[What is being asked]:
The answer is the set of lines that include "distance", copied from the data below.

[Saved entries]
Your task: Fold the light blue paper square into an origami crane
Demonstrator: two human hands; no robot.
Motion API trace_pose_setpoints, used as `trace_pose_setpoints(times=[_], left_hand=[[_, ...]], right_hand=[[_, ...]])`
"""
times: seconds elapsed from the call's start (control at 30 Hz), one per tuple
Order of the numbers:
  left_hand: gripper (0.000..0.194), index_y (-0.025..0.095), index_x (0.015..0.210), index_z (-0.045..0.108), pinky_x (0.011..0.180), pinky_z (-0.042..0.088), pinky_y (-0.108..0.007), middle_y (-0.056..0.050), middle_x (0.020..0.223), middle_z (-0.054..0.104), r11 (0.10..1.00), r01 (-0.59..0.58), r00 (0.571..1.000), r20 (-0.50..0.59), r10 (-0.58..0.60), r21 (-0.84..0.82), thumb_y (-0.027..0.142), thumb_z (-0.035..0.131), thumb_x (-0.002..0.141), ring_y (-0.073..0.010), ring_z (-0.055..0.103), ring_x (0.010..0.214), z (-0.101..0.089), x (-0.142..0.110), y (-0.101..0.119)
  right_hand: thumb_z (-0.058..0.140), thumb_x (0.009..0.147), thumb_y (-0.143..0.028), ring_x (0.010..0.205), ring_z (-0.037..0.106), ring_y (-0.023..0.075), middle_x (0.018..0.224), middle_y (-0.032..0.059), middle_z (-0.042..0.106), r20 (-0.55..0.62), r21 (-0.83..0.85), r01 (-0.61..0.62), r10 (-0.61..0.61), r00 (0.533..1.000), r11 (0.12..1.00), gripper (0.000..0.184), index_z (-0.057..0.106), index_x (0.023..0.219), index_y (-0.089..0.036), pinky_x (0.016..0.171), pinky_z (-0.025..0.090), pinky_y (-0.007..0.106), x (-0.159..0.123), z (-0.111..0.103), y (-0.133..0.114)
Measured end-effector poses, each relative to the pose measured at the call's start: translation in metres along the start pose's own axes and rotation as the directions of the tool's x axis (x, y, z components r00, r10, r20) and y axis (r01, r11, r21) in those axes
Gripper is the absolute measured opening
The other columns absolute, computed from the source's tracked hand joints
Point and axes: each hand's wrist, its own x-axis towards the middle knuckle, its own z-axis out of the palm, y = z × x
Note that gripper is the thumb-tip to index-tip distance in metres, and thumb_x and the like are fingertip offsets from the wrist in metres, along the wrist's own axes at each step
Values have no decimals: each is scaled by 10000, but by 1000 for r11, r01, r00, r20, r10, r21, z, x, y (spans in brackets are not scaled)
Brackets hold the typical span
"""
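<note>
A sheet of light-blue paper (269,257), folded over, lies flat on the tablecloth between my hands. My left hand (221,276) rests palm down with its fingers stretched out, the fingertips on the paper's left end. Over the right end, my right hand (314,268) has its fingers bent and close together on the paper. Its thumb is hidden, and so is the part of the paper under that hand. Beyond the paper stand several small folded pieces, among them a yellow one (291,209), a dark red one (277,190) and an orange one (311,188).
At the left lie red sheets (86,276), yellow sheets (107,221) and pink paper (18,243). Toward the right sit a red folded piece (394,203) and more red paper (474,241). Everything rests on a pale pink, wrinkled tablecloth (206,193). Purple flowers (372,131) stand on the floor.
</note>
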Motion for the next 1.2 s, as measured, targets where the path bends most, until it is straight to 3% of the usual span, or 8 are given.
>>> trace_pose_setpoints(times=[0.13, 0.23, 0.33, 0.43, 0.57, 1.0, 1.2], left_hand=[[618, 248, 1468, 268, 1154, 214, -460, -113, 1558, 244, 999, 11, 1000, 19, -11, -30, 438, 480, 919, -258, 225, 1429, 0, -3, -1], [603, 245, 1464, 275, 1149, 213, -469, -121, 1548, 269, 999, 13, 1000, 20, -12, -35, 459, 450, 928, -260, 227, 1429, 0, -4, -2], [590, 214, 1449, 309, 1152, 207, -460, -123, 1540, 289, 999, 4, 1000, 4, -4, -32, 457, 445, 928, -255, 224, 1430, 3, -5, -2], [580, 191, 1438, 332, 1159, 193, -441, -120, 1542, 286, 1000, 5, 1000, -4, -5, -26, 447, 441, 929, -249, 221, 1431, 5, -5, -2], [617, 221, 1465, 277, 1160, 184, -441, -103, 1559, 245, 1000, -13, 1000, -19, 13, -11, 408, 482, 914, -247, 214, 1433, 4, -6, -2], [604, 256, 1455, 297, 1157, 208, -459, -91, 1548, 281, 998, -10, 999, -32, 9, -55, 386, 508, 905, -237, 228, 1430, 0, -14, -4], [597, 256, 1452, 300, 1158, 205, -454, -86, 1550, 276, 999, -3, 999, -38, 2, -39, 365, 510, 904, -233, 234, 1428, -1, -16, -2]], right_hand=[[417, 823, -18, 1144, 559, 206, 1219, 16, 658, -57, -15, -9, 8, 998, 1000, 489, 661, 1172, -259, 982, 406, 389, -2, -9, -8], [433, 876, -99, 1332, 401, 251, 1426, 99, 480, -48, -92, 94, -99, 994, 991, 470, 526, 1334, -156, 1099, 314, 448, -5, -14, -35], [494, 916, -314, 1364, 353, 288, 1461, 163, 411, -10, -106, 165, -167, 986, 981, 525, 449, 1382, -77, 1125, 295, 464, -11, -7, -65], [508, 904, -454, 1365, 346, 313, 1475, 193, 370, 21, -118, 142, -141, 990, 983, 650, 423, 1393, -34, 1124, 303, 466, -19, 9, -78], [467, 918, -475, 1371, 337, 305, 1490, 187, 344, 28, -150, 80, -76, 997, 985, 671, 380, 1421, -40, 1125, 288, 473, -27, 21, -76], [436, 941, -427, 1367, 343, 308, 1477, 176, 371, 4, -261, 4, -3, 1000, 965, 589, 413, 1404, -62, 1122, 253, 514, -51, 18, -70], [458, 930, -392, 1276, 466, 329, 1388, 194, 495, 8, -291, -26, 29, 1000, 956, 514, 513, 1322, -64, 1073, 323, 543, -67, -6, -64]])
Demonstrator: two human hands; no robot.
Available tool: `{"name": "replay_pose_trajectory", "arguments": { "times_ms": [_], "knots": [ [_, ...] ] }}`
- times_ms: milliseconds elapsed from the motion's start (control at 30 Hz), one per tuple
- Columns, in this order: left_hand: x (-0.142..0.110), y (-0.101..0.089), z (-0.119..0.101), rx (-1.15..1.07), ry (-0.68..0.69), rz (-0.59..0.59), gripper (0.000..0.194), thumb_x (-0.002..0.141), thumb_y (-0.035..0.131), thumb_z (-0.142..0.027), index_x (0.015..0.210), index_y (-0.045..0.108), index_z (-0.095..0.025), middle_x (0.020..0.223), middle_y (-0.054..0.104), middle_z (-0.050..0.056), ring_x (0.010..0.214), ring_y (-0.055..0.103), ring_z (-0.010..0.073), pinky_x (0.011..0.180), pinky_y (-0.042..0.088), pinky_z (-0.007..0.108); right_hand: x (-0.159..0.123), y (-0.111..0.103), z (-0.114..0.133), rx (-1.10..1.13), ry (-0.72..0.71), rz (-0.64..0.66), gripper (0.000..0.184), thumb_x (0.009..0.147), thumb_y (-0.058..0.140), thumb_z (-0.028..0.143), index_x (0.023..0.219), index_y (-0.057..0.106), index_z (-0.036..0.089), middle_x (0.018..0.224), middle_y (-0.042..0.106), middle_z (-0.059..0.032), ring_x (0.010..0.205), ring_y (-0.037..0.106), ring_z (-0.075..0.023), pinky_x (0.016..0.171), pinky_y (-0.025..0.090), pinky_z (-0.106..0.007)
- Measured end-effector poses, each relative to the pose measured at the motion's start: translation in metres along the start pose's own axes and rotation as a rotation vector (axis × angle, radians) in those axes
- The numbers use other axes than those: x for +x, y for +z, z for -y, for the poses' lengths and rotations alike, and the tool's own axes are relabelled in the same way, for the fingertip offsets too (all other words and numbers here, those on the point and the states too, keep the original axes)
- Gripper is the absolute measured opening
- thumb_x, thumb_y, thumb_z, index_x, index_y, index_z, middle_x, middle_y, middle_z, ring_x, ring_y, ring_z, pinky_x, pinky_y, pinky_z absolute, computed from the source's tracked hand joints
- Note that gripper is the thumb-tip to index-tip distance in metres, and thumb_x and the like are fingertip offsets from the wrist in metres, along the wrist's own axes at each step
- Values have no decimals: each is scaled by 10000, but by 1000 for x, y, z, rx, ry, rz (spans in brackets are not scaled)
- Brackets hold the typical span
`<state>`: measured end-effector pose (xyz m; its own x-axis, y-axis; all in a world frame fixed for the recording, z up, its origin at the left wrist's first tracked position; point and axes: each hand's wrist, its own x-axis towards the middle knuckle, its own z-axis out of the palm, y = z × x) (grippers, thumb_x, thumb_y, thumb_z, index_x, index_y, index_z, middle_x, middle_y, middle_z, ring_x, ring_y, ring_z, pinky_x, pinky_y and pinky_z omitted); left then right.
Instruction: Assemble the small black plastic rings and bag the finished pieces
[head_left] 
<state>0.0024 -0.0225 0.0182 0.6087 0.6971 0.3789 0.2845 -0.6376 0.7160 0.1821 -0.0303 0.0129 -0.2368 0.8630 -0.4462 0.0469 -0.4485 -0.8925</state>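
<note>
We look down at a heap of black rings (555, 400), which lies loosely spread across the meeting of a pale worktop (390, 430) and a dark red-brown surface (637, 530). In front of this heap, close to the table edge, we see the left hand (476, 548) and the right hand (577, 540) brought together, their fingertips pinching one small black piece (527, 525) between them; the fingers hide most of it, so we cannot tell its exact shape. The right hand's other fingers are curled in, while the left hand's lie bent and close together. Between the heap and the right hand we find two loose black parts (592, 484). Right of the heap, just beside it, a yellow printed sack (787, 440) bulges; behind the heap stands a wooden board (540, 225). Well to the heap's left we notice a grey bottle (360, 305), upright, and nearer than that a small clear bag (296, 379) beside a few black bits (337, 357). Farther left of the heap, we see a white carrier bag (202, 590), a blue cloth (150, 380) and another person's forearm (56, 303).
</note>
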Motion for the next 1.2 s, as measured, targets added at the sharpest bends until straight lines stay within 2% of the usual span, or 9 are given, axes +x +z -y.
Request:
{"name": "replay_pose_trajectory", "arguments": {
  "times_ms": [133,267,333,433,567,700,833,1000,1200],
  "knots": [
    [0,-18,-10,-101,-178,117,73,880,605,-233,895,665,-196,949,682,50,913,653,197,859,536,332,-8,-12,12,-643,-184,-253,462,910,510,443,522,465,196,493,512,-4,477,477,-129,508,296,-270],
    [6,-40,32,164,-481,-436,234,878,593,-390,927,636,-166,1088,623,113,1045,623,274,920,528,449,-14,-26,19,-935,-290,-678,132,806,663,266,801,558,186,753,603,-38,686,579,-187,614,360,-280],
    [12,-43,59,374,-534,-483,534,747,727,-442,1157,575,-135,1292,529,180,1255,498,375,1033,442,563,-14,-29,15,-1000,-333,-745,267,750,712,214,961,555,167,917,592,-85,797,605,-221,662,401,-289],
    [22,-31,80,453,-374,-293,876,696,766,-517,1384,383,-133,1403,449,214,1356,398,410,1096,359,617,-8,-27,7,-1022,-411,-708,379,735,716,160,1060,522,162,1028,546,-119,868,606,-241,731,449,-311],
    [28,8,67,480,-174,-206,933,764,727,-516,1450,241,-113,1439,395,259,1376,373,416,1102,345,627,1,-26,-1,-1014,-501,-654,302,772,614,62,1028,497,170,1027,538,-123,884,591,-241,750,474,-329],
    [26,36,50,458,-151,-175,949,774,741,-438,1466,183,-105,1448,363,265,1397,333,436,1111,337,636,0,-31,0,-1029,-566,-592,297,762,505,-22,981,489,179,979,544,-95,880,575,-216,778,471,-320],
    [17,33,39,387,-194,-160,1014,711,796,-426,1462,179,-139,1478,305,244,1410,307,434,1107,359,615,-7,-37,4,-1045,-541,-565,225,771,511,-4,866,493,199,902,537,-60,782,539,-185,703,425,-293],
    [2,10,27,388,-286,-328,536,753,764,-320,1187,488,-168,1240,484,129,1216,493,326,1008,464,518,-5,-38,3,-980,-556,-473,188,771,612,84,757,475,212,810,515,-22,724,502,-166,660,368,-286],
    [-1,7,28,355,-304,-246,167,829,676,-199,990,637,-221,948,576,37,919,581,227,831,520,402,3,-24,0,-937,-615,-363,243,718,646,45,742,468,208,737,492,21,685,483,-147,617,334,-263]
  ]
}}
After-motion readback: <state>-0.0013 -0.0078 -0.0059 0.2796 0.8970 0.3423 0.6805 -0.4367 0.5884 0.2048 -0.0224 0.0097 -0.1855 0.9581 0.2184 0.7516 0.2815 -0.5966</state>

[Solution to the problem]:
Note that gripper is the thumb-tip to index-tip distance in metres, and thumb_x and the like are fingertip offsets from the wrist in metres, along the wrist's own axes at each step
- Note that gripper is the thumb-tip to index-tip distance in metres, and thumb_x and the like are fingertip offsets from the wrist in metres, along the wrist's own axes at each step

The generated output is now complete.